XCP-ng 8.1 host loses network when running gateway/firewall VMs
-
We are in the process of migrating our VMs from a XenServer 6.5 pool to a new pool running XCP-ng 8.1. After we migrated some VMs that are acting as gateways / firewalls for internal networks, the host(s) those VMs are running on loses network within a few minutes, at times within seconds, of the VM booting up. (The host is still running, and if I log in on the console everything except any network is working.)

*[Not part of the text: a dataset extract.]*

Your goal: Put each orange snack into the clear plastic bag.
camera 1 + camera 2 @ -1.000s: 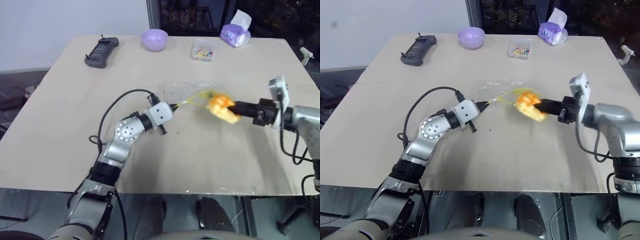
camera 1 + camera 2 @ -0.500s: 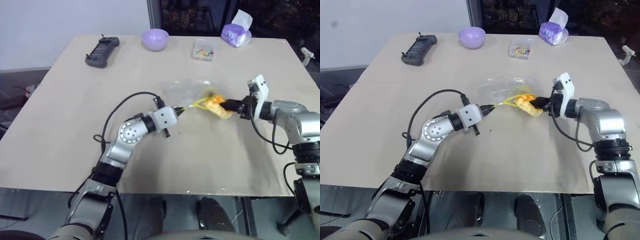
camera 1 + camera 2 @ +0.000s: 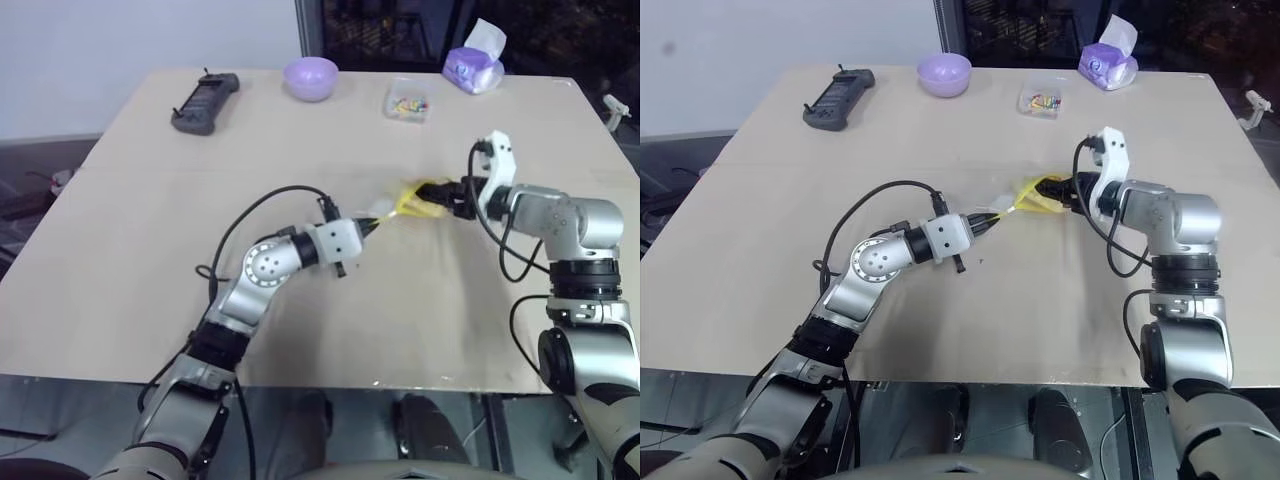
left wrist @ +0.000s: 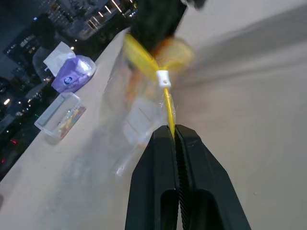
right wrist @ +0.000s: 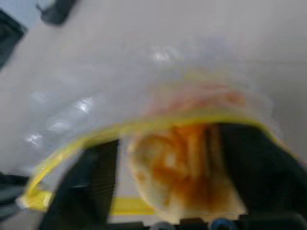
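Observation:
The clear plastic bag [image 3: 388, 206] lies mid-table, its yellow zip mouth lifted. My left gripper [image 3: 368, 226] is shut on the yellow zip strip [image 4: 166, 98] at one corner of that mouth. From the other side, my right gripper [image 3: 438, 191] reaches into the mouth. In the right wrist view the orange snack [image 5: 184, 165] sits past the yellow strip, inside the bag [image 5: 96, 110]. It lies between my right gripper's [image 5: 168, 143] spread black fingers [image 5: 98, 177], with a gap showing beside the bun. The snack is mostly hidden by bag and fingers in the eye views.
Along the table's far edge stand a black controller [image 3: 203, 103], a purple bowl [image 3: 308, 77], a small clear box of colourful bits [image 3: 406, 101] and a purple tissue pack [image 3: 474, 62]. Bare tabletop [image 3: 140, 250] lies on the near side.
My right gripper carried the snack left and away from me into the bag's mouth, and its fingers have spread apart. The left gripper stayed shut on the zip strip and shifted slightly right.

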`<state>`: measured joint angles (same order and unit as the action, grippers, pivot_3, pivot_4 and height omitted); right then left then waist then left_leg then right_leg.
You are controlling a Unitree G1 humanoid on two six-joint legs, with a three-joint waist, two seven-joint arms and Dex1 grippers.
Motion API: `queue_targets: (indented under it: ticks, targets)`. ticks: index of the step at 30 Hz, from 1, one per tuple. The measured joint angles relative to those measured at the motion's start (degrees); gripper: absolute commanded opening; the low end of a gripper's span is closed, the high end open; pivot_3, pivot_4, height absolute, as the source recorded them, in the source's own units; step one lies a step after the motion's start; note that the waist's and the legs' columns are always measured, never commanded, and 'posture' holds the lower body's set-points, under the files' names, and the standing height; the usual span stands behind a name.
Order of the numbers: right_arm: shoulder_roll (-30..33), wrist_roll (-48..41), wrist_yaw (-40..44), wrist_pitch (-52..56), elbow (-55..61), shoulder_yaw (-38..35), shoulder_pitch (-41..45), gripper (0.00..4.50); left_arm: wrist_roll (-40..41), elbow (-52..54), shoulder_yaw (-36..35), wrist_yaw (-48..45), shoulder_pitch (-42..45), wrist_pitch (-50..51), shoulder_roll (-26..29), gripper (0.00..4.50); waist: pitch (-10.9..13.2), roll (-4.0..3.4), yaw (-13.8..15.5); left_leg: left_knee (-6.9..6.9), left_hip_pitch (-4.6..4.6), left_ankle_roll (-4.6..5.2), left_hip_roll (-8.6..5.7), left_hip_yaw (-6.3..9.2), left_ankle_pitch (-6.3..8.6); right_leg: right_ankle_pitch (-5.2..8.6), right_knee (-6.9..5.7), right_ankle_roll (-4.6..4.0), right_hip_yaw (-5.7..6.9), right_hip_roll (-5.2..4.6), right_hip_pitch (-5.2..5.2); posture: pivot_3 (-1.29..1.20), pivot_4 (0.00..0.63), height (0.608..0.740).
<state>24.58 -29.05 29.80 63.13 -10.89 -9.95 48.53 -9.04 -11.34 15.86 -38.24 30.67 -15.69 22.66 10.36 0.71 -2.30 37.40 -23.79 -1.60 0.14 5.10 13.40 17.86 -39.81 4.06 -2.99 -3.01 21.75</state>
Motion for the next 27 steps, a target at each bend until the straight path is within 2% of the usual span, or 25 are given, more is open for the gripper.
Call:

The new pool is running on HP BL460c Gen8 blades, with 10Gb Flexfabric NICs, using the bnx2x driver.
When the host loses network these messages appear in kern.log:
[09:34 oslo5pool3h03 log]$ sudo grep bnx2x kern.log | grep timeout Nov 9 10:24:52 oslo5pool3h03 kernel: [ 1537.425714] bnx2x: [bnx2x_stats_comp:211(eth0)]timeout waiting for stats finished Nov 9 10:24:54 oslo5pool3h03 kernel: [ 1538.584055] bnx2x: [bnx2x_stats_comp:211(eth0)]timeout waiting for stats finished Nov 9 10:25:24 oslo5pool3h03 kernel: [ 1568.785236] bnx2x: [bnx2x_stats_comp:211(eth0)]timeout waiting for stats finished Nov 9 10:25:25 oslo5pool3h03 kernel: [ 1569.940934] bnx2x: [bnx2x_stats_comp:211(eth0)]timeout waiting for stats finished
Some pages I found through Google hint at IO-MMU being the problem. I tried disabling IO-MMU through grub parameters to the kernel, when I did that the host rebooted immediately when the test-VM caused the problem.
The NICs seem to be on the XenServer HCL, and since these are blade servers I can't swap the NICs to a different chipset, since all HPE NICs for this blade generation uses that same chipset.
"Regular" VMs are working fine, but VMs with multiple virtual NICs where there's traffic going from one interface to another seem to reliably crash the host.
I've applied all available updates to XCP-ng, this didn't make any difference.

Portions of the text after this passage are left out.